TASK ITEM:
Given the material below, return only the lines starting at the line with "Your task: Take" and ending at the line with "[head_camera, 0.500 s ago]", exactly as they appear.

DATA TO PROCESS:
------------------------
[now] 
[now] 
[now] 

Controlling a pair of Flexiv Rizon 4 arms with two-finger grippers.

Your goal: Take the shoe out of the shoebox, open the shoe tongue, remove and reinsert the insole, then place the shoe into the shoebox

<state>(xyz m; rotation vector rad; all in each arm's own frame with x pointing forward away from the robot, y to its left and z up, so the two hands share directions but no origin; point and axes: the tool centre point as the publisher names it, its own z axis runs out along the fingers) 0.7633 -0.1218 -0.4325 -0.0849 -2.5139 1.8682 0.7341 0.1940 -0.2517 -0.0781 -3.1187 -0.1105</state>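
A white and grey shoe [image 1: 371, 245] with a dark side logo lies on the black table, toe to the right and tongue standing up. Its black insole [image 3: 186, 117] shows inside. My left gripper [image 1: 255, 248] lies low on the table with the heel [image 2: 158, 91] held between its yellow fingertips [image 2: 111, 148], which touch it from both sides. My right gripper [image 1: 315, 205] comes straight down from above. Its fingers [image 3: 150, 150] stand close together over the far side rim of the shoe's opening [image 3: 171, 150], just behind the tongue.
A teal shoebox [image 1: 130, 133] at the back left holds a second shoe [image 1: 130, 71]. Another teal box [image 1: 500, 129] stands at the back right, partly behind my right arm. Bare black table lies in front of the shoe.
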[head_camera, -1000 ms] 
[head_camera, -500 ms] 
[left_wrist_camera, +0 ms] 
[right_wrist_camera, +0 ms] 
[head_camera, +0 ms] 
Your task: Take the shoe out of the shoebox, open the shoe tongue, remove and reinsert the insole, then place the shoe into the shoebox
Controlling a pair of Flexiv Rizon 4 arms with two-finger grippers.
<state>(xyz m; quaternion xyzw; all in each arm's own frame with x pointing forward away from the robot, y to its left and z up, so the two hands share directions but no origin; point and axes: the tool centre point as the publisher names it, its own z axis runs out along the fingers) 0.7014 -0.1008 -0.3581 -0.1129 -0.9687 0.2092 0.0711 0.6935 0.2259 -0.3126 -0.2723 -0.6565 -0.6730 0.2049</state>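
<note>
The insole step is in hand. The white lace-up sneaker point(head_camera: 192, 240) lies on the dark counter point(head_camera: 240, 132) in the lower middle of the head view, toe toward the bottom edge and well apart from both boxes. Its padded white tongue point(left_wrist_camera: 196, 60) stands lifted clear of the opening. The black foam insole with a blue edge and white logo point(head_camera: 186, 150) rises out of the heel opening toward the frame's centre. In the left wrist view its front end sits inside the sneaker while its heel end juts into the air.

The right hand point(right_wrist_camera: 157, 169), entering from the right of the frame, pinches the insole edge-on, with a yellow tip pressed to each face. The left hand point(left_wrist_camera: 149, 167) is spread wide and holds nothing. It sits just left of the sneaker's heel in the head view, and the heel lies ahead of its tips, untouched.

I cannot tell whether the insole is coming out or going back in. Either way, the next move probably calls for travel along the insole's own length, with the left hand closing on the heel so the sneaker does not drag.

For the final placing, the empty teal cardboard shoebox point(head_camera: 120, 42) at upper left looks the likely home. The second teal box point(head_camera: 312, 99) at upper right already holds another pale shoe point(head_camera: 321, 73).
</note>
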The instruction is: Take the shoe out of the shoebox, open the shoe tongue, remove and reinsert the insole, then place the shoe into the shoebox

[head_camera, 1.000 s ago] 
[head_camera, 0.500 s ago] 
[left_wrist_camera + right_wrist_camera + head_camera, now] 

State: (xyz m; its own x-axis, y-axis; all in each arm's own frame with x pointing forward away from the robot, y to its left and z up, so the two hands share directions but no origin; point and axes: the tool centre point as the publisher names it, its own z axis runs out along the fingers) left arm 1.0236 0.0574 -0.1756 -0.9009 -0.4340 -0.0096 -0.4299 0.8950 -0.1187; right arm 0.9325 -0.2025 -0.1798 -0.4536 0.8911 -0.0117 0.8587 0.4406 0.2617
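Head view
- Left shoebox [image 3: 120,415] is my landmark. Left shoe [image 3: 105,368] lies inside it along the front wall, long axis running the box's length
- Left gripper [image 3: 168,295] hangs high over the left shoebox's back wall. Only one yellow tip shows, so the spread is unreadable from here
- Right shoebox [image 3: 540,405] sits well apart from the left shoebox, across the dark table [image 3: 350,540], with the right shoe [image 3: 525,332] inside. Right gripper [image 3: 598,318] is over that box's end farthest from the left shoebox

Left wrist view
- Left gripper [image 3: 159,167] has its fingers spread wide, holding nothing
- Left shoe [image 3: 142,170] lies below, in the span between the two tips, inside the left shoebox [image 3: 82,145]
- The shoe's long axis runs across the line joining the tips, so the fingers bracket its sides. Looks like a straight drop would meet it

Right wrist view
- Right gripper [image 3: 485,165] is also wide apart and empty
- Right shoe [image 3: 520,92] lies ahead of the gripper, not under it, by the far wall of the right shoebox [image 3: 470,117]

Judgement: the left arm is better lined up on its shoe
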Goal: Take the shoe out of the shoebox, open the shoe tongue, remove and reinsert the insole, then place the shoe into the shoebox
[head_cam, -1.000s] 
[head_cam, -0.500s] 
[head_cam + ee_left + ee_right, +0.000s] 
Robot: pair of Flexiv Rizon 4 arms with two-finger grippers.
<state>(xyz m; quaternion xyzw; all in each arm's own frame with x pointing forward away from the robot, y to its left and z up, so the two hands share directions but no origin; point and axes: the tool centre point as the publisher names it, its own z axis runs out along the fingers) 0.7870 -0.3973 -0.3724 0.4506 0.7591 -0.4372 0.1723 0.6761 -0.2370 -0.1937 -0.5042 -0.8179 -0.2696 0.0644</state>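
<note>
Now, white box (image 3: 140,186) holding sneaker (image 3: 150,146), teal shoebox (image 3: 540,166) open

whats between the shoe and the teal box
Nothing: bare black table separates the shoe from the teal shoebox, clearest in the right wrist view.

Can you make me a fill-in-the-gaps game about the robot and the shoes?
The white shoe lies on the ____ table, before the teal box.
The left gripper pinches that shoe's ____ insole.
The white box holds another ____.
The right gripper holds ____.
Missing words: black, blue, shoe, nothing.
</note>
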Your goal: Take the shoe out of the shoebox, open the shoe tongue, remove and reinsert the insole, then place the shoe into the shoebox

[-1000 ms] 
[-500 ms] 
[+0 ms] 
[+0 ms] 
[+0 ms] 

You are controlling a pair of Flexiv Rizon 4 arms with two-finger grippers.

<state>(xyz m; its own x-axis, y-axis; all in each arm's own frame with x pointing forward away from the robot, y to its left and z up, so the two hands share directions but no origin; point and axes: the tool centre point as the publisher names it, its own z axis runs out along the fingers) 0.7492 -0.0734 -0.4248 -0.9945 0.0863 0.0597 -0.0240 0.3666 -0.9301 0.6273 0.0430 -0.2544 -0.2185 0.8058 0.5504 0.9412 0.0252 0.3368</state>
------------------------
THE ANSWER:
Your task: Take the shoe out of the shoebox, open the shoe tongue, remove and reinsert the insole, then place the shoe into the shoebox
Controlling a pair of Flexiv Rizon 4 arms with two-finger grippers.
<state>(xyz m; quaternion xyzw; all in each arm's own frame with x pointing forward away from the robot, y to its left and z up, so the two hands share directions but no origin; point and axes: the tool centre point as the publisher names it, its own z axis runs out along the fingers) 0.7014 -0.1008 -0.3581 -0.1129 -0.9687 0.2092 0.0711 0.6935 0.2259 -0.3126 -0.2723 -0.6565 -0.6730 0.2049</state>
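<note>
The insole step is in hand. The white lace-up sneaker point(head_camera: 192, 240) lies on the dark counter point(head_camera: 240, 132) in the lower middle of the head view, toe toward the bottom edge and well apart from both boxes. Its padded white tongue point(left_wrist_camera: 196, 60) stands lifted clear of the opening. The black foam insole with a blue edge and white logo point(head_camera: 186, 150) rises out of the heel opening toward the frame's centre. In the left wrist view its front end sits inside the sneaker while its heel end juts into the air.

The right hand point(right_wrist_camera: 157, 169), entering from the right of the frame, pinches the insole edge-on, with a yellow tip pressed to each face. The left hand point(left_wrist_camera: 149, 167) is spread wide and holds nothing. It sits just left of the sneaker's heel in the head view, and the heel lies ahead of its tips, untouched.

I cannot tell whether the insole is coming out or going back in. Either way, the next move probably calls for travel along the insole's own length, with the left hand closing on the heel so the sneaker does not drag.

For the final placing, the empty teal cardboard shoebox point(head_camera: 120, 42) at upper left looks the likely home. The second teal box point(head_camera: 312, 99) at upper right already holds another pale shoe point(head_camera: 321, 73).
</note>
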The instruction is: Take the shoe out of the shoebox, open the shoe tongue, remove and reinsert the insole, then place the shoe into the shoebox

[head_camera, 1.000 s ago] 
[head_camera, 0.500 s ago] 

Nothing else is required to complete the exercise.